- _Exercise_
The records sit below. Return every line in them that holds the word "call".

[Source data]

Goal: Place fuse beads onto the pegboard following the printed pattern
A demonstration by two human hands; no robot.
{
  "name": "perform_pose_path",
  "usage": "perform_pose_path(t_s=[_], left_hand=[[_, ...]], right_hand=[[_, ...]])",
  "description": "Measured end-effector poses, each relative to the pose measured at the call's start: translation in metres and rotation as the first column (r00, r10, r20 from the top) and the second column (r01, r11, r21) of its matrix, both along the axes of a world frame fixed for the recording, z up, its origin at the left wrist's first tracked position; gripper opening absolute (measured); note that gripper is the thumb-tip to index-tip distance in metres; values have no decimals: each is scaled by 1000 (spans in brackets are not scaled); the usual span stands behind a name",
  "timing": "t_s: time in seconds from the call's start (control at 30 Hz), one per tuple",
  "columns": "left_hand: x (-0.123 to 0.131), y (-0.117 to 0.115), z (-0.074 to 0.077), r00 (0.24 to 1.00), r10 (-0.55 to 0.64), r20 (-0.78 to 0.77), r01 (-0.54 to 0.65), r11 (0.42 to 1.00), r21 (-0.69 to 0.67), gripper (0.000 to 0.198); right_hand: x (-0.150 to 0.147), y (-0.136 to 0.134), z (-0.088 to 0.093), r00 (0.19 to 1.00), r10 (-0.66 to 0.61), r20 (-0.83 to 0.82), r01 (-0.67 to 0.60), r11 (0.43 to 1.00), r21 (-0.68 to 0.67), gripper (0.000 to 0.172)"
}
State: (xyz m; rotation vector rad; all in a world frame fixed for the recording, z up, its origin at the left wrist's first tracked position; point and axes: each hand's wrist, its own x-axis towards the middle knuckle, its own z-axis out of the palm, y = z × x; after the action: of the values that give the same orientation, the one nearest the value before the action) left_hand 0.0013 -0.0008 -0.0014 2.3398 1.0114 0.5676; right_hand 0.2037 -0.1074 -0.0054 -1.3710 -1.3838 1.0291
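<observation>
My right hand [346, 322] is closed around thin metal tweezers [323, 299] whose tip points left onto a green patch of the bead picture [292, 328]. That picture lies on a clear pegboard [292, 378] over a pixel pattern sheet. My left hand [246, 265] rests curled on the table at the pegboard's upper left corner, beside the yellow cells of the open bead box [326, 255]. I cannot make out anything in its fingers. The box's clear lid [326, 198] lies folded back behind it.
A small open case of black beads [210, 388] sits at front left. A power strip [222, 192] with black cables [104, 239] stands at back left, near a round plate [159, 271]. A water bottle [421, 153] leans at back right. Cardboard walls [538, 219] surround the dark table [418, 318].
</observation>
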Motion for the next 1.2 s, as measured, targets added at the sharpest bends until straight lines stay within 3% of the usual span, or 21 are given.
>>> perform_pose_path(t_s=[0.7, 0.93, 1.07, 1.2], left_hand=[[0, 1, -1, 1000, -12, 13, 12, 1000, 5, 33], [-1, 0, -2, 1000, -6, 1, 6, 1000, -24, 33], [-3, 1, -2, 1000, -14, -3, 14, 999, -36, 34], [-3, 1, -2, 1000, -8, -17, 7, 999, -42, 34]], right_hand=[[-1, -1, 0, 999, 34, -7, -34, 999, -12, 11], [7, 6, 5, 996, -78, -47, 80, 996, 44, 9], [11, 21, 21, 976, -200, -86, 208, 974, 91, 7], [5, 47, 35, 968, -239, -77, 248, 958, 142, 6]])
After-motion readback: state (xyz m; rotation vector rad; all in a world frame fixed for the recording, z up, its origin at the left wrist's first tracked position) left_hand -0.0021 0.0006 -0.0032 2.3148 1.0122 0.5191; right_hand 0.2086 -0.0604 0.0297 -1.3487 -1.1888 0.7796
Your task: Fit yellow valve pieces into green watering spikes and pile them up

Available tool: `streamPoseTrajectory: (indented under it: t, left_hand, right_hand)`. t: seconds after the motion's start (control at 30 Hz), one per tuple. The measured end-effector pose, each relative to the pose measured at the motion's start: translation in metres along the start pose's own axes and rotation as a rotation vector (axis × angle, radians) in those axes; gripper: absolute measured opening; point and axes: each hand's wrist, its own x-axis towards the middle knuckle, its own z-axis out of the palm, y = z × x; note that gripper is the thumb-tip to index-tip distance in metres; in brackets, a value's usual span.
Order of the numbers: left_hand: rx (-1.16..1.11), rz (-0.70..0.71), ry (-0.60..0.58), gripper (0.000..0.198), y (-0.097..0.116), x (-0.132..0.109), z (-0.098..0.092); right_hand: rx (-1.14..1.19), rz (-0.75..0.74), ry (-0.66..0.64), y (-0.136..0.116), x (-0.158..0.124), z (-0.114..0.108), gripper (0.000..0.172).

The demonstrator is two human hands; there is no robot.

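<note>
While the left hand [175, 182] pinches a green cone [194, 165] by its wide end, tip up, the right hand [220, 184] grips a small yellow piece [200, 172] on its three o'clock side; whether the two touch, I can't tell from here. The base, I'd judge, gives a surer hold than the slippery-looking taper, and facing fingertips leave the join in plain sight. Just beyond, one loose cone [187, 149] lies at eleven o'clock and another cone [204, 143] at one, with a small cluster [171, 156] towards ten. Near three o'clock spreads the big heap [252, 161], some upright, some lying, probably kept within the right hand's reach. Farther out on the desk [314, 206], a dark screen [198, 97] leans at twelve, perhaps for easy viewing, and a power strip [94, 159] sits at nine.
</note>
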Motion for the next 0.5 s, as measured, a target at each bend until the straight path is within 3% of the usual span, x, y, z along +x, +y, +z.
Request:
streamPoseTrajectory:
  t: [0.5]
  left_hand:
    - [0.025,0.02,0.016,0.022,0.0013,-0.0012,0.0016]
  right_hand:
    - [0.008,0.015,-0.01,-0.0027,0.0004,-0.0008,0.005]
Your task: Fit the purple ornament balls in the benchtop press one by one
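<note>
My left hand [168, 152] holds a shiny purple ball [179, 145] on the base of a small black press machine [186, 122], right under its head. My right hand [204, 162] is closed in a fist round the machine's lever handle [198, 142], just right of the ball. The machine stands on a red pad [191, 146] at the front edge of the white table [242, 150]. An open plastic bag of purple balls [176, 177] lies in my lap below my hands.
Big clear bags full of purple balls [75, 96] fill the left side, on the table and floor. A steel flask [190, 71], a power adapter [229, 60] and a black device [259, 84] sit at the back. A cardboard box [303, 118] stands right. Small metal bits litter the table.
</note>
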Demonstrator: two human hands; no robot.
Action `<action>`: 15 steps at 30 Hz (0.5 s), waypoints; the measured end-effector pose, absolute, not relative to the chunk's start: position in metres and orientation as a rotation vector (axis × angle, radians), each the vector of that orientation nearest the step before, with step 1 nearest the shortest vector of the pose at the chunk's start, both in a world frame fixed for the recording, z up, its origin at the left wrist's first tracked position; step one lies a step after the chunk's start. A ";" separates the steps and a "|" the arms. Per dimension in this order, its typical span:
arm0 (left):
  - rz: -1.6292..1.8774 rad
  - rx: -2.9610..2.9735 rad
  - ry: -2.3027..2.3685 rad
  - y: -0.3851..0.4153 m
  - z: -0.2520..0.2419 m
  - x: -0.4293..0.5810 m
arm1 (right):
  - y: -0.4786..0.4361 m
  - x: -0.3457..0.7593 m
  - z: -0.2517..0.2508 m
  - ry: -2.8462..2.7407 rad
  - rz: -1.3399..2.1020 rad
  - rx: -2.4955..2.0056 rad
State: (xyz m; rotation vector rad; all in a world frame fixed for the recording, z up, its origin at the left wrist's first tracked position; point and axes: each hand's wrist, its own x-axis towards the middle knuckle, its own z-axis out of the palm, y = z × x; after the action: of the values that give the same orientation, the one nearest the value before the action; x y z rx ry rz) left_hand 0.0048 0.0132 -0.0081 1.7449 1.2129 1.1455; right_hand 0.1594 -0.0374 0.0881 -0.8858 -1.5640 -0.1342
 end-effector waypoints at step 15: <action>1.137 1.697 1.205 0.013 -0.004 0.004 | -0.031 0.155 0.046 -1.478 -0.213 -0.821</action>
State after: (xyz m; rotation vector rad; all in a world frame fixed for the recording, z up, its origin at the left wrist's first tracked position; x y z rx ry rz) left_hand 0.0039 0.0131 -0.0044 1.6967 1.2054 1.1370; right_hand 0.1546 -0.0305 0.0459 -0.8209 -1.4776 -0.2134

- _Exercise output_
  "description": "Measured end-effector poses, each relative to the pose measured at the call's start: translation in metres and rotation as the first column (r00, r10, r20 from the top) and the second column (r01, r11, r21) of its matrix, both along the axes of a world frame fixed for the recording, z up, its origin at the left wrist's first tracked position; gripper opening absolute (measured); note that gripper is the thumb-tip to index-tip distance in metres; values have no decimals: each is scaled by 1000 (spans in brackets are not scaled); the usual span stands behind a name",
  "timing": "t_s: time in seconds from the call's start (control at 30 Hz), one per tuple",

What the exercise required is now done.